» Task
Quote each line of the material verbatim, without the pictures.

*** Provided material ***

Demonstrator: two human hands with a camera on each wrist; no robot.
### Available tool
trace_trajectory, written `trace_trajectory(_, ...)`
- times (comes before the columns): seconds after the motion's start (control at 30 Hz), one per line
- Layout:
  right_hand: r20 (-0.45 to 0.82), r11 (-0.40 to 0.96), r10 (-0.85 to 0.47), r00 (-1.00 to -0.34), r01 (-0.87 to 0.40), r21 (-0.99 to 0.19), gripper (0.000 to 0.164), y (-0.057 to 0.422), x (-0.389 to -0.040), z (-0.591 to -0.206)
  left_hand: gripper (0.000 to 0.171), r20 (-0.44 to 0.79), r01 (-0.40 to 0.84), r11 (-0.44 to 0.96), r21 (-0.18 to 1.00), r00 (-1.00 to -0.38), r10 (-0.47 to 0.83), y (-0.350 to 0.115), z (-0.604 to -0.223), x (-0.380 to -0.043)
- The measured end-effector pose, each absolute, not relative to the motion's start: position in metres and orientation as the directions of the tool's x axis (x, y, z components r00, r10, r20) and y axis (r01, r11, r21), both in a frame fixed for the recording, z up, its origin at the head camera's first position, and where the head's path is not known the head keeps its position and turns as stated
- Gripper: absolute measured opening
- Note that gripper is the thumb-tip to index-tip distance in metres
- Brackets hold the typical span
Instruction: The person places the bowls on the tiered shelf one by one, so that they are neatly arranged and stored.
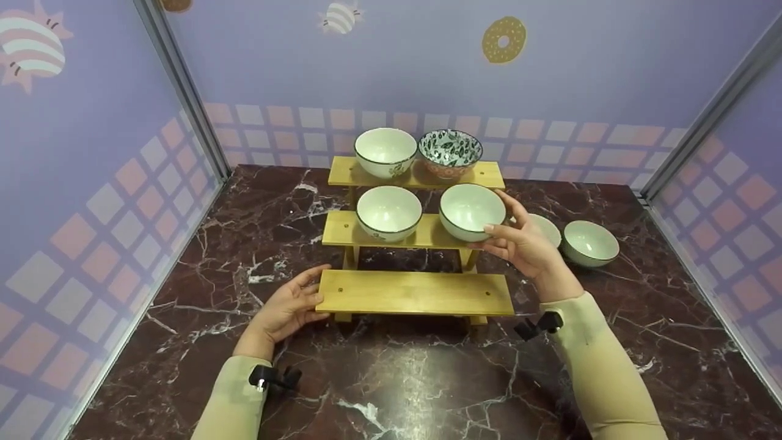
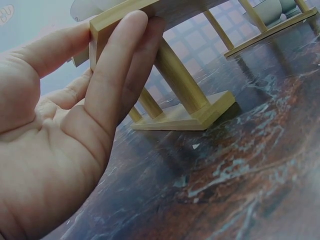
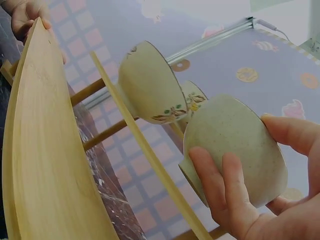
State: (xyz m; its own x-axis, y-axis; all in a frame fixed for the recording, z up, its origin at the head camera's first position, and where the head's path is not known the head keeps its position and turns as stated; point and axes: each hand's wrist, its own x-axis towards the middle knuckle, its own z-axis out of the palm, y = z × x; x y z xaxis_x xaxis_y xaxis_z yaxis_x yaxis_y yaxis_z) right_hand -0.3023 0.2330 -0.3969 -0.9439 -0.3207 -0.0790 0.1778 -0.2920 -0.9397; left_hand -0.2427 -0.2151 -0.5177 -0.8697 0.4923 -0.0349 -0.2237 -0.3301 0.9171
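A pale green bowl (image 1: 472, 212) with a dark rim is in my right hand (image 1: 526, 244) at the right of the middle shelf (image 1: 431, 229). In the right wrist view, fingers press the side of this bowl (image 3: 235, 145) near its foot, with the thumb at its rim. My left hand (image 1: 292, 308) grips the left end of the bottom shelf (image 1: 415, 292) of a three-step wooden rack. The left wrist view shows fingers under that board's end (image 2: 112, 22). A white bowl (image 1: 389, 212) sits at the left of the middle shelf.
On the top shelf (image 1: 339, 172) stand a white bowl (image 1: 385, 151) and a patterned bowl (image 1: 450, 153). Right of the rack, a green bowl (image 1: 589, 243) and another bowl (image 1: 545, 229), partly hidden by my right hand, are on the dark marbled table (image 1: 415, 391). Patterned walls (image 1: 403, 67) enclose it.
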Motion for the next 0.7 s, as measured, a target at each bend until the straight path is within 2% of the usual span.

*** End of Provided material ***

» Exercise solution
Demonstrator: two human hands with a camera on each wrist; no robot.
### Available tool
trace_trajectory, written `trace_trajectory(_, ...)`
- times (comes before the columns): seconds after the motion's start (control at 30 Hz), one per line
- Layout:
  right_hand: r20 (-0.45 to 0.82), r11 (-0.40 to 0.96), r10 (-0.85 to 0.47), r00 (-1.00 to -0.34), r01 (-0.87 to 0.40), r21 (-0.99 to 0.19), gripper (0.000 to 0.164), y (-0.057 to 0.422), x (-0.389 to -0.040), z (-0.591 to -0.206)
  left_hand: gripper (0.000 to 0.171), r20 (-0.44 to 0.79), r01 (-0.40 to 0.84), r11 (-0.44 to 0.96), r21 (-0.18 to 1.00), r00 (-1.00 to -0.38), r10 (-0.47 to 0.83), y (-0.350 to 0.115), z (-0.604 to -0.223), x (-0.380 to -0.043)
- The measured end-effector pose, each absolute, not relative to the motion's start: position in metres and orientation as the directions of the tool's x axis (x, y, z components r00, r10, r20) and y axis (r01, r11, r21), both in a frame fixed for the recording, z up, its origin at the head camera's first position, and where the head's path is not known the head keeps its position and turns as stated
- Gripper: absolute measured opening
- Note that gripper is the thumb-tip to index-tip distance in metres
- Brackets hold the typical span
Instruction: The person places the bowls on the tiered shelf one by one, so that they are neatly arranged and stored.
State: (xyz m; its own x-axis, y-axis; all in a frame fixed for the recording, z up, its origin at the head camera's first position, and where the head's path is not known the head keeps its position and turns as stated; point and axes: each hand's wrist, its own x-axis towards the middle knuckle, its own z-axis out of the palm, y = z × x; x y z xaxis_x xaxis_y xaxis_z yaxis_x yaxis_y yaxis_z) right_hand -0.3023 0.2330 -0.3969 -0.9439 -0.3207 -0.0790 0.1778 -0.2920 -0.9397; left_hand -0.2427 -0.2151 -0.5177 -0.8697 0.4923 -0.0349 -0.2237 -0.3301 0.9171
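A pale green bowl (image 1: 472, 212) with a dark rim is in my right hand (image 1: 526, 244) at the right of the middle shelf (image 1: 431, 229). In the right wrist view, fingers press the side of this bowl (image 3: 235, 145) near its foot, with the thumb at its rim. My left hand (image 1: 292, 308) grips the left end of the bottom shelf (image 1: 415, 292) of a three-step wooden rack. The left wrist view shows fingers under that board's end (image 2: 112, 22). A white bowl (image 1: 389, 212) sits at the left of the middle shelf.
On the top shelf (image 1: 339, 172) stand a white bowl (image 1: 385, 151) and a patterned bowl (image 1: 450, 153). Right of the rack, a green bowl (image 1: 589, 243) and another bowl (image 1: 545, 229), partly hidden by my right hand, are on the dark marbled table (image 1: 415, 391). Patterned walls (image 1: 403, 67) enclose it.
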Motion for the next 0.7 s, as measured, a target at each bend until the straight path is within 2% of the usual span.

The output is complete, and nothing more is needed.